Pour le paludisme, un barrage c'est plus d'eau de surface donc plus de moustiques, mais encore faut-il que ces moustiques et les hommes se rencontrent, ce qui n'est pas automatique. Tous les barrages n'augmentent pas la fréquence du paludisme.

Un barrage et surtout les surfaces irriguées qui en découlent c'est automatiquement des facteurs favorisant la bilharziose urinaire et même intestinale en particulier quand la température est favorable. Tous les barrages et tous les aménagements hydro agricoles ont favorisé l'expansion des bilharzioses allant jusquà créer des foyers de bilharziose intestinale dans des zones où elle ne pouvait pas se développer avant comme à Richard Toll au Sénégal.

L'ulcère de Buruli est plus fréquent chez l'homme quand celui-ci multiplie ses contacts avec l'eau, au moins dans les régions situées entre savane et fôret. La multiplication des petits barrages dans cette zone géographique est une des raisons de l'épidémisation récente de cet ulcère.

IV. Inconvénients indirects

Un inconvénient qui ne doit pas être sous estimé est lié aux changements socio économiques provoqués par la transformation du paysage et par les revenus nouveaux engendrés par la commercialisation des cultures ou par les salaires versés. A cause de ces barrages certaines sociétés sont déstabilisées et les maladies dites de civilisation apparaissent.

V. Au cours des travaux

Certaines maladies peuvent se multiplier comme la maladie du sommeil ou les viroses transmises par les moustiques dont la fièvre jaune pendant les travaux de construction. Il en est de même des maladies (leishmanioses) transmises par vecteurs et liées aux rongeurs dont les nids sont détruits lors des travaux ou inondés.

VI. Que faire ?

Il faut prévoir et prévenir, pour qu'un barrage, à juste titre considéré comme un progrès, ne soit pas source de maladies.

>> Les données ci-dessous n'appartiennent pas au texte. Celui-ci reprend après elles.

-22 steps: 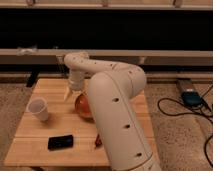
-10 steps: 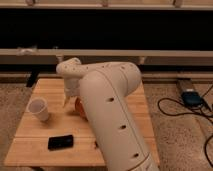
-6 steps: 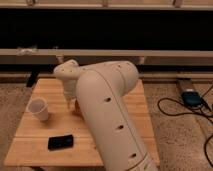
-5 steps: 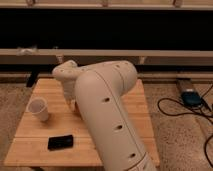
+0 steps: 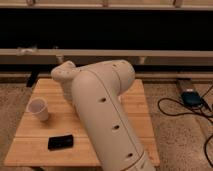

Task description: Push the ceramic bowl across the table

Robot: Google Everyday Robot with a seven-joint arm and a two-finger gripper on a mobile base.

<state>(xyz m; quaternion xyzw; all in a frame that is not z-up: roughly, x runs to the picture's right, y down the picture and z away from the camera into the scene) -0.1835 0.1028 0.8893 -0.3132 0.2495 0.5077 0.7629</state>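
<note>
Counting the items on view gives one robot arm (image 5: 107,115), one slatted wooden surface (image 5: 27,150), one white paper cup (image 5: 39,109) and one flat black rectangular object (image 5: 60,142). The arm is a thick cream-coloured column with small round holes. It rises from the lower edge of the view, crosses the middle of the surface and ends in a rounded wrist housing (image 5: 64,74) above the left-centre planks. The gripper sits at that far end, below the wrist housing. It is concealed by the arm's bulk, so it cannot be told whether it is spread or pressed together. The ceramic bowl is also concealed, since the arm covers the central part of the surface. The cup stands upright near the left edge of the surface, well apart from the arm, and its contents cannot be made out. The black object lies flat nearer the front edge, just to the right of the cup and apart from it. On the speckled floor to the right lie black cables (image 5: 172,106) and one dark blue device (image 5: 191,96). A long pale rail (image 5: 150,53) runs across the dark background behind the surface.
</note>
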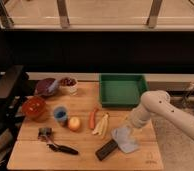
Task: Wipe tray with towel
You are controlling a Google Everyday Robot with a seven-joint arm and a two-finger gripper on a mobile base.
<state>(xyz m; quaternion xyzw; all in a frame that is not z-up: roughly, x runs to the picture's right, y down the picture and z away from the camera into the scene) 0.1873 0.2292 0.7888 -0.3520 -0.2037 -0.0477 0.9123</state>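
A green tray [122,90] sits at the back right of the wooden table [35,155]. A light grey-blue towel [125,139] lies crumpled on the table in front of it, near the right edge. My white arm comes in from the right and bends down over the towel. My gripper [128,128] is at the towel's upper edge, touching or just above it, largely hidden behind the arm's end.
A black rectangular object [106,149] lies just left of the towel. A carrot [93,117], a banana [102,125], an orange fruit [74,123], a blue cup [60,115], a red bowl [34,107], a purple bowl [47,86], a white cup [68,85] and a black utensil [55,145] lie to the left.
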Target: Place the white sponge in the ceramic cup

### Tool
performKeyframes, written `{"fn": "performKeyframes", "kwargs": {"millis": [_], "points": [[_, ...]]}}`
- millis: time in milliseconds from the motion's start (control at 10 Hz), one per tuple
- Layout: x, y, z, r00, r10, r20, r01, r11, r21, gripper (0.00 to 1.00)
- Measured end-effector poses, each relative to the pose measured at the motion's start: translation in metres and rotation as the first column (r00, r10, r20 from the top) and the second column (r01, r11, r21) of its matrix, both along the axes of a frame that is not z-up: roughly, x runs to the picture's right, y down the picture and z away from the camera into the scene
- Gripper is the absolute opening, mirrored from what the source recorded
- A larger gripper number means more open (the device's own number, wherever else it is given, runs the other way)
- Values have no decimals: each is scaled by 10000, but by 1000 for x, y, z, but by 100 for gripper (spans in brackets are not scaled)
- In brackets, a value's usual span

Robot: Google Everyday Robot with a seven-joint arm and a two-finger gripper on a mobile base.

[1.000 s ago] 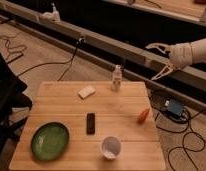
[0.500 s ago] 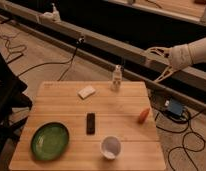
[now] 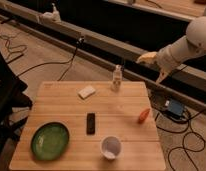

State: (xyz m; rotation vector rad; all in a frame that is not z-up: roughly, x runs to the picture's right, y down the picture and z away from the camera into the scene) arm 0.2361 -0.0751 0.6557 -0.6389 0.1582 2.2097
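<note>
Nothing is done yet: the gripper (image 3: pixel 152 67) hovers past the table (image 3: pixel 61 107), jaws released and empty, the white sponge (image 3: pixel 87 91) well apart from them (the ceramic cup (image 3: pixel 111 147) farther still, empty).

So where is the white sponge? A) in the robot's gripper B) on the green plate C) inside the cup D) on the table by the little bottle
D: the white sponge lies on the table beside the small bottle, while the gripper hangs open and empty past the table's far right corner.
</note>
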Motion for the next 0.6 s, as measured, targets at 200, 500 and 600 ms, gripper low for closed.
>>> {"fn": "performKeyframes", "kwargs": {"millis": [200, 500, 600], "points": [[0, 0, 0, 9999, -152, -77, 152, 9999, 68, 78], [1, 0, 1, 9997, -189, -123, 190, 9998, 68, 78], [4, 1, 6, 9985, -410, -357, 414, 9991, 108, 78]]}}
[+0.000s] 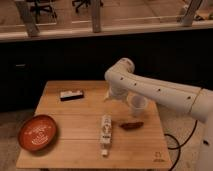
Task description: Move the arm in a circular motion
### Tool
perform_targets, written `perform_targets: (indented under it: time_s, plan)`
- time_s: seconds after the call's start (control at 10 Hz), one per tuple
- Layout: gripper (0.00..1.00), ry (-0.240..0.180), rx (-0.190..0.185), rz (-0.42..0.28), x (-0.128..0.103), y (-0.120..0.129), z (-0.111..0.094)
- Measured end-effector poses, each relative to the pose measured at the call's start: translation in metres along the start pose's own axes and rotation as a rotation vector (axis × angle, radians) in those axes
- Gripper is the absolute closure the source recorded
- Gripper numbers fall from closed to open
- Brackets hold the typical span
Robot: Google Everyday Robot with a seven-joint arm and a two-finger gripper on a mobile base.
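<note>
a dim room: a long dark counter (60,55) runs behind the desk, and beyond it, on a pale floor, stand the wheeled bases of office chairs (42,9) between upright posts. in front is a light wooden desk (80,117) with slatted boards.

writing first: a small dark mark (159,155) sits on the desk's near right corner, too small to read. a white tube (105,135) lies lengthwise in the middle of the near half, with printing on its label that cannot be read. a flat black box with a white strip (71,94) lies toward the far left; no words can be made out on it.

an orange-red bowl (37,133) with pale rings inside rests at the near left corner, well apart from the rest. a pale cup (138,104) stands upright on the right side, partly behind the arm, and a small brown object (131,125) lies just in front of it, near the tube's upper end.

the arm (160,93), cream-white with dark dots, reaches in from the right edge and crosses above the desk's right half to a rounded elbow over the far middle. the hand (109,96) hangs below that elbow, above the desk just left of the cup; whether it is open or closed cannot be told, and nothing is seen in it. a dark cable (176,142) loops beside the desk's right edge.
</note>
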Motion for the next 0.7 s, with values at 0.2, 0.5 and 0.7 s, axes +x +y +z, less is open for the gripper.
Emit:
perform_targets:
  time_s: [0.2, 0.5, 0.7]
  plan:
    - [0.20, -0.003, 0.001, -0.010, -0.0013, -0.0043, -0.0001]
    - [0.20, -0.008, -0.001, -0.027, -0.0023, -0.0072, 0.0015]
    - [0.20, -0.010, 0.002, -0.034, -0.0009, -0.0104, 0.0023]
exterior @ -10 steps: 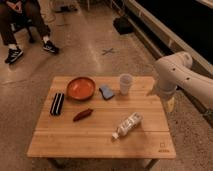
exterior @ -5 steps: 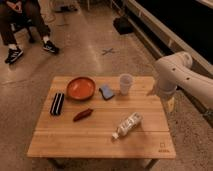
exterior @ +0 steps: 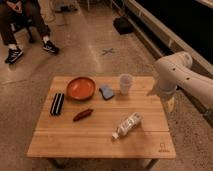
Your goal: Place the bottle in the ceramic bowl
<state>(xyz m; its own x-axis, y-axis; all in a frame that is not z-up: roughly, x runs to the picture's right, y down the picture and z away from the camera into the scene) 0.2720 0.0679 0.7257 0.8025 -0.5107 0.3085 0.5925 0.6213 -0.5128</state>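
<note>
The bottle (exterior: 127, 125) lies on its side on the wooden table (exterior: 70, 142), near the front right, white cap toward the front edge. The ceramic bowl (exterior: 81, 88), orange-red inside, stands at the back left of the table and holds nothing. My gripper (exterior: 170, 103) hangs down from the white arm (exterior: 175, 75) just beyond the table's right edge, well apart from both the bottle and the bowl. It holds nothing that I can see.
A translucent white cup (exterior: 125, 83) stands at the back right, a blue object (exterior: 106, 92) beside the bowl. A black ridged object (exterior: 57, 103) and a dark red object (exterior: 83, 114) lie at the left. A seated person (exterior: 20, 25) is at the far left; a dark bag (exterior: 122, 25) sits on the floor.
</note>
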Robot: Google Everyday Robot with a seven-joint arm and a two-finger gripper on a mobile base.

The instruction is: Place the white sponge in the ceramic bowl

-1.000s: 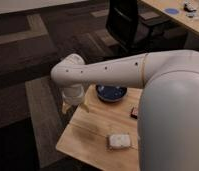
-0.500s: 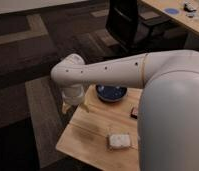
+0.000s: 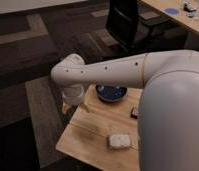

Il est nécessaire que les artisans du barrage prennent en compte dès la conception le problème de la santé.

Il faut inclure dès le départ un projet santé avec des structures, des moyens (0,5 % du coût du barrage est un bon taux), des hommes, des plans de lutte et prévention.

Pour le paludisme il faut mettre en place un programme d'accès aux moustiquaires imprégnées et rendre accessibles des moyens de diagnostic et traitement.

Pour l'ulcère de Buruli il faut prévoir des moyens de protection (bottes) et un système de surveillance et diagnostic précoce.

Pour les bilharzioses c'est plus compliqué mais il faut prévoir les structures de santé nécessaires, des moyens de lutte contre les mollusques et des traitements. Mais surtout il faut discuter avec les aménageurs pour éviter la multiplication des mollusques et pour éviter leur contamination par le parasite cest-à-dire :

  • aménager des latrines loin des eaux de surface et en aval des habitations ;
  • aménager des canaux et champs irrigués peu favorables aux mollusques ;
  • aménager des lieux de toilettes et lessive :
  • prévoir un assèchement régulier des canaux ;
  • favoriser l'approvisionnement en eau dans les villages (fontaines, robinets) pour diminuer les contacts avec les eaux des périmètres irrigués ;
  • créer des mutuelles (ou équivalents) pour faciliter l'accès aux soins et à la prévention ;
  • prévoir la formation des cadres et l'éducation à la santé pour les villageois.

Enfin il est anormal qu'un aménagement agricole pour cultures de rentes ne prévoit pas une surface pour des cultures vivrières.

Toutes ces actions sont à envisager le plus tôt possible avec les responsables de l'aménagement et concernent tous les villageois mais, il est certain que l'infirmier de la zone aura un rôle primordial à jouer. Si, dès la conception du projet la communauté propose des actions argumentées il est possible d'obtenir des moyens. Les concepteurs de ces projets ne connaissent pas les questions de santé et seront enchantés de trouver des interlocuteurs.

Si le projet agricole ou de barrage est ancien le débat est plus difficile mais il doit avoir lieu. Et il est possible de convaincre les responsables du barrage que si, les problèmes de santé surpassent en inconvénients les retombées positives du barrage, les habitants des alentours quitteront la région ou que les coûts de prise en charge des malades surpasseront les bénéfices du barrage. Ensuite des actions d'assainissement des villages et des projets d'amélioration de l'accès aux soins primaires sont envisageables.